%%
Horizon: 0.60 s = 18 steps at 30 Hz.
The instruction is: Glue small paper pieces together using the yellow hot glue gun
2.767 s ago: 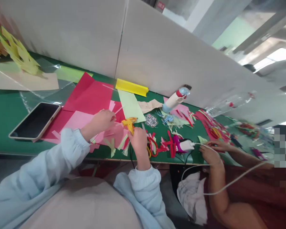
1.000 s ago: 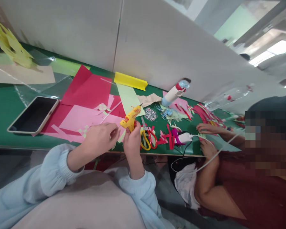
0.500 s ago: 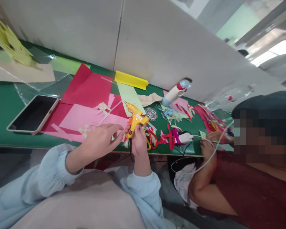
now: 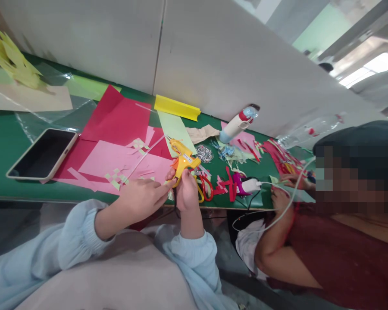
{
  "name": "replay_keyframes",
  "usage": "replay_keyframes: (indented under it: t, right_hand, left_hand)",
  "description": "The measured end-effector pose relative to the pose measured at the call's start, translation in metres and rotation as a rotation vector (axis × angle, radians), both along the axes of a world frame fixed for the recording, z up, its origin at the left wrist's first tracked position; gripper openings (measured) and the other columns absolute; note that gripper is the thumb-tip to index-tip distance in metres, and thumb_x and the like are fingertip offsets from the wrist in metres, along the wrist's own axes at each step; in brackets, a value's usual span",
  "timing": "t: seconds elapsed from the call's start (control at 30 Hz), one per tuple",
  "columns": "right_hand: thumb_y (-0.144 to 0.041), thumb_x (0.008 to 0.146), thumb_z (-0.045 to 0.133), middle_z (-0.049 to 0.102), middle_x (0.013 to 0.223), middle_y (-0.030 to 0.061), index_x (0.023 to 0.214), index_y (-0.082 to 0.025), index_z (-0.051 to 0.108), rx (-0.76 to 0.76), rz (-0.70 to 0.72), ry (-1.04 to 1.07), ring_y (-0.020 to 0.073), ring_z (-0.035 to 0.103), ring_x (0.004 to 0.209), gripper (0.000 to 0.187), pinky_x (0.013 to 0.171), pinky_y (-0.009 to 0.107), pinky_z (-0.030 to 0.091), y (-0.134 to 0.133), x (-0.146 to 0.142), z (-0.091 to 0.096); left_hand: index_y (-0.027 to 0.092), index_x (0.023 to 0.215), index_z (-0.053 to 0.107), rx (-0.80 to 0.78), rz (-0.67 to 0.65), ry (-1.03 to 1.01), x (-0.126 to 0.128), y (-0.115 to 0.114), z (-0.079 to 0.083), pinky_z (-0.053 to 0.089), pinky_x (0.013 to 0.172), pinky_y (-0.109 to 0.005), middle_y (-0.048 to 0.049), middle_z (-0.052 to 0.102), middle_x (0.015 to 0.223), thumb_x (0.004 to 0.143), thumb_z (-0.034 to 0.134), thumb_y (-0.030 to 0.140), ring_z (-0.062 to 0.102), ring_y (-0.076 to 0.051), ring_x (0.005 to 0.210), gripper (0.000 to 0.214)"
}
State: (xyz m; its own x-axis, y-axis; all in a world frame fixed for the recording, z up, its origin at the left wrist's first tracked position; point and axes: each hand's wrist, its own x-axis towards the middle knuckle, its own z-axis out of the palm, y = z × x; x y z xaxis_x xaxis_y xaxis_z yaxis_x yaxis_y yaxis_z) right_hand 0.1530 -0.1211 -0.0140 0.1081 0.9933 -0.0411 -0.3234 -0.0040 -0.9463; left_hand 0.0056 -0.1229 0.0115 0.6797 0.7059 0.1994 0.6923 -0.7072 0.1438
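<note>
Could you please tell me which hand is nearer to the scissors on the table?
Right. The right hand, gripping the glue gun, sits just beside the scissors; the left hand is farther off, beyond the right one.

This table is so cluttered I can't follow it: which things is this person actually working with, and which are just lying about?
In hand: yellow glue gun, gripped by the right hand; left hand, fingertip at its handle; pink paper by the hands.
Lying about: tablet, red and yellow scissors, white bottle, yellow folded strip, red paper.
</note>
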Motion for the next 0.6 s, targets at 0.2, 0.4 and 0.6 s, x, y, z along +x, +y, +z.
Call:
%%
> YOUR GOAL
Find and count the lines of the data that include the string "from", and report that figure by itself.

> EXERCISE SOLUTION
2